BRIEF
Write out exactly the lines running from the one that contains "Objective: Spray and" through the end of the material.

________________________

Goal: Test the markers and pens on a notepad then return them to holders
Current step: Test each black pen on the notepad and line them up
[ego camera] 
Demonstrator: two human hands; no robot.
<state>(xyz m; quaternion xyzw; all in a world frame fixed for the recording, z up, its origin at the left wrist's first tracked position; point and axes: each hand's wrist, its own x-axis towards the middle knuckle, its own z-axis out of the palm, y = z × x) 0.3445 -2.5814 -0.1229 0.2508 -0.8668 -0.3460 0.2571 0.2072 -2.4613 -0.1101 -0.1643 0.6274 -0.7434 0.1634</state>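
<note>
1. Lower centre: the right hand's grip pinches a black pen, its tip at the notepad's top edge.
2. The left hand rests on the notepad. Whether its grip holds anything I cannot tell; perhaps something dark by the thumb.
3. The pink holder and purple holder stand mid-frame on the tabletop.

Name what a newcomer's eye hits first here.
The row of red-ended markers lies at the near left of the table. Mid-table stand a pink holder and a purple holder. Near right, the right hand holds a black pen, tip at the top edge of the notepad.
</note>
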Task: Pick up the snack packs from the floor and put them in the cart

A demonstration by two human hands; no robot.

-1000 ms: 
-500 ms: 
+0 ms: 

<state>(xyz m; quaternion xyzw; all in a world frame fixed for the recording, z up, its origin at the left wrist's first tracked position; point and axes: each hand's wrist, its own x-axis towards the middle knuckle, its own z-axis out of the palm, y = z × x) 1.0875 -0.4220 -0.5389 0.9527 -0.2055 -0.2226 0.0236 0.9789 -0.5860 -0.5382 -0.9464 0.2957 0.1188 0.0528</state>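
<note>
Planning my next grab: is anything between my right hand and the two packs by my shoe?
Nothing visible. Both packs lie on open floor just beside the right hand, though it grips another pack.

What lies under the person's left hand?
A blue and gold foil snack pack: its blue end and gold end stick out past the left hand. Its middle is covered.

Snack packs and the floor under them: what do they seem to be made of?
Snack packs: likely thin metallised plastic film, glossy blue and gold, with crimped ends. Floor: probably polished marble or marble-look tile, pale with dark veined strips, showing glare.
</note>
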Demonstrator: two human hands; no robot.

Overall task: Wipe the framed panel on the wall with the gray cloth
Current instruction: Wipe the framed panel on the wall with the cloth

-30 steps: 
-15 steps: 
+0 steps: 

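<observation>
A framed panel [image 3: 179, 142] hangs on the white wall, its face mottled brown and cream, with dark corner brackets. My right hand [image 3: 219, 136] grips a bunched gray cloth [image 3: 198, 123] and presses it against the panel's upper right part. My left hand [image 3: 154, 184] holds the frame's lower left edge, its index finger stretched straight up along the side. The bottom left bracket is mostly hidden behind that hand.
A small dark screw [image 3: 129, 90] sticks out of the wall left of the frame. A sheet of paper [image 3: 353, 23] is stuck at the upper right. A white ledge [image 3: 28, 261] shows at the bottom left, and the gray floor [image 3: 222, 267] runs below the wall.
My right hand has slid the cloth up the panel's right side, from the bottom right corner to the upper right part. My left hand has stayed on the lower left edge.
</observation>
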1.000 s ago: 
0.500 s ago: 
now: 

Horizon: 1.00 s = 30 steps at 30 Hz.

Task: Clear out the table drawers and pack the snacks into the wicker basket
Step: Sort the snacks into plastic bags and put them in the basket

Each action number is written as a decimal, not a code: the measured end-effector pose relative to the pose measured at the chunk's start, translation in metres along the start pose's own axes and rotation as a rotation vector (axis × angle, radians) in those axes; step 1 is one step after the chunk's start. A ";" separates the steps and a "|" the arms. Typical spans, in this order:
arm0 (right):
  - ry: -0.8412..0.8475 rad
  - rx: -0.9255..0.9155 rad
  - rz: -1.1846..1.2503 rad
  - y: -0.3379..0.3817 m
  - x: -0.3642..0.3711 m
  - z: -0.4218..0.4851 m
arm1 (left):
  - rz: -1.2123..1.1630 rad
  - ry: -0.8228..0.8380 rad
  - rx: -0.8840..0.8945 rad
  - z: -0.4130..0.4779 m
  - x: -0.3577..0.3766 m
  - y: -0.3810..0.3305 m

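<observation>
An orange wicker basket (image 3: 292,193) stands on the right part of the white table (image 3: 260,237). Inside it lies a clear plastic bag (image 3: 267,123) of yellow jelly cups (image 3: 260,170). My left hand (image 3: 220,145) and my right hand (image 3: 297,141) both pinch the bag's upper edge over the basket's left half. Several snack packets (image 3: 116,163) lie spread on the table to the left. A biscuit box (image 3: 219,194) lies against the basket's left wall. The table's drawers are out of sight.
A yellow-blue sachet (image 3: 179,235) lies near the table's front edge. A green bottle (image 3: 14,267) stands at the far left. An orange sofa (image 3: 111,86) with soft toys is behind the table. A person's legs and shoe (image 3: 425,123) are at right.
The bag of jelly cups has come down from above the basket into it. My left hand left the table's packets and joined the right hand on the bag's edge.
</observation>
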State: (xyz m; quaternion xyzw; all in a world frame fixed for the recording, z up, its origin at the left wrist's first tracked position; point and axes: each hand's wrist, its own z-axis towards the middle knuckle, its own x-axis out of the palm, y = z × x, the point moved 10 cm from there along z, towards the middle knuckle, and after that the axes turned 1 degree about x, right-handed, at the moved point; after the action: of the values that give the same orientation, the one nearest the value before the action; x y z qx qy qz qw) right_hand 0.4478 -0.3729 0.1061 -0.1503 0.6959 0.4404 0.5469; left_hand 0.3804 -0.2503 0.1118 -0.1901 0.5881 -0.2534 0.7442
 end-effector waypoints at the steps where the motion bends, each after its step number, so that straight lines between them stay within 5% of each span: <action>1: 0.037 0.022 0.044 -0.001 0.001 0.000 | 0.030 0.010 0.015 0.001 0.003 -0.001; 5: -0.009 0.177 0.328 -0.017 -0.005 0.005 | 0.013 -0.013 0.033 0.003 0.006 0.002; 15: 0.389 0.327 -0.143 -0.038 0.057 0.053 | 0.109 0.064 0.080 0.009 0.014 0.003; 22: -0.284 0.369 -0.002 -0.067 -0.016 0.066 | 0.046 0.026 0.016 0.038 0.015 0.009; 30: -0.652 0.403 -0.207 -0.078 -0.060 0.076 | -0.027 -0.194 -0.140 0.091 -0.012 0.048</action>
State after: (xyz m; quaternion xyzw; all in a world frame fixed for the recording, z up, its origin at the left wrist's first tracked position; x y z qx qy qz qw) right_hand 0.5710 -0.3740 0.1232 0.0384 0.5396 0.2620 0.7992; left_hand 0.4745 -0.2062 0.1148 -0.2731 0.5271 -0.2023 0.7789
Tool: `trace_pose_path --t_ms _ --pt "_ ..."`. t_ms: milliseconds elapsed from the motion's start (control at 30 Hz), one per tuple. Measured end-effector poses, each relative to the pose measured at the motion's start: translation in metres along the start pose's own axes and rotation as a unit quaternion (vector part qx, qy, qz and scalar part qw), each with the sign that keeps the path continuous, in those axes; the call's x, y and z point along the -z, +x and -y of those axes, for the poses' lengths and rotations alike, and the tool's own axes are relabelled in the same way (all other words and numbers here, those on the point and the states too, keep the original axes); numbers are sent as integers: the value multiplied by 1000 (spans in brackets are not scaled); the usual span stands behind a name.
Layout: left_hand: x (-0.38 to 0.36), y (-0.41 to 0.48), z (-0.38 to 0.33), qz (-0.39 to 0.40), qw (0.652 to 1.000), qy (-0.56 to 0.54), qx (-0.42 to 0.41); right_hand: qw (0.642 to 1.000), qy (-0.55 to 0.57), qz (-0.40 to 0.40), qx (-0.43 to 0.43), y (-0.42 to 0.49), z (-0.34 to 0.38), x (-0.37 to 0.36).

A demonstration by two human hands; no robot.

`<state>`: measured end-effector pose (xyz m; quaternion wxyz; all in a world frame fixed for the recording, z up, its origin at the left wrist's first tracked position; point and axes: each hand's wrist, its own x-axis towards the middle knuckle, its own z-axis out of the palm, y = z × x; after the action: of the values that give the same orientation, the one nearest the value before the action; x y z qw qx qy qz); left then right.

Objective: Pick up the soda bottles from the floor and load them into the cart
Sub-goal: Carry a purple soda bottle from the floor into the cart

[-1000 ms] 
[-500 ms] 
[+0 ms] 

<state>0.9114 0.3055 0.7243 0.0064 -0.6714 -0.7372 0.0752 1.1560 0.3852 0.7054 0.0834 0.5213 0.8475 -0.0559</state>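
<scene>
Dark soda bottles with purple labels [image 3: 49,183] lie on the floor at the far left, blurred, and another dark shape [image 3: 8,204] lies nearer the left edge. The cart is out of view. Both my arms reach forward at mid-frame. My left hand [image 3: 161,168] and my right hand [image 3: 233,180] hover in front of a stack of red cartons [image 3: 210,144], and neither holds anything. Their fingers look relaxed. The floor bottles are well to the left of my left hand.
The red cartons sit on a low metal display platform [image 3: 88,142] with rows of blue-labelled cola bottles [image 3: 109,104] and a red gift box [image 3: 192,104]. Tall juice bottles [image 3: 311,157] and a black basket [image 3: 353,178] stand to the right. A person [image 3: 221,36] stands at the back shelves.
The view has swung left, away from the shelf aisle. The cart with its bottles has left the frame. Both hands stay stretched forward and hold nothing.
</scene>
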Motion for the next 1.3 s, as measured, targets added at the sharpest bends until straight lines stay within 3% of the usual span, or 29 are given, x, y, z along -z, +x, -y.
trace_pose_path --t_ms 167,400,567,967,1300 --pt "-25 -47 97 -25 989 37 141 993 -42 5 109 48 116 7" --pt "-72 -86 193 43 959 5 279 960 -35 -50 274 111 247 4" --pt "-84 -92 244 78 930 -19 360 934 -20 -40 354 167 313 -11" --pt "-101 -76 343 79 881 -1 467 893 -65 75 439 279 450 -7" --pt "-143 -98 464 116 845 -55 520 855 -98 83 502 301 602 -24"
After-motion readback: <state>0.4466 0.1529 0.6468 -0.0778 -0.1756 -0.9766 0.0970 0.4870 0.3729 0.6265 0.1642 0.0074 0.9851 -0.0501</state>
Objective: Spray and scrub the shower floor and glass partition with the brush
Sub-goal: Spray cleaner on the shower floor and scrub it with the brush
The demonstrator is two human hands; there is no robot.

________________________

TASK RESULT
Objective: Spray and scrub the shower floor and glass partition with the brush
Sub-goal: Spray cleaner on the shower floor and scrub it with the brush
The demonstrator is two human hands; there is no robot.

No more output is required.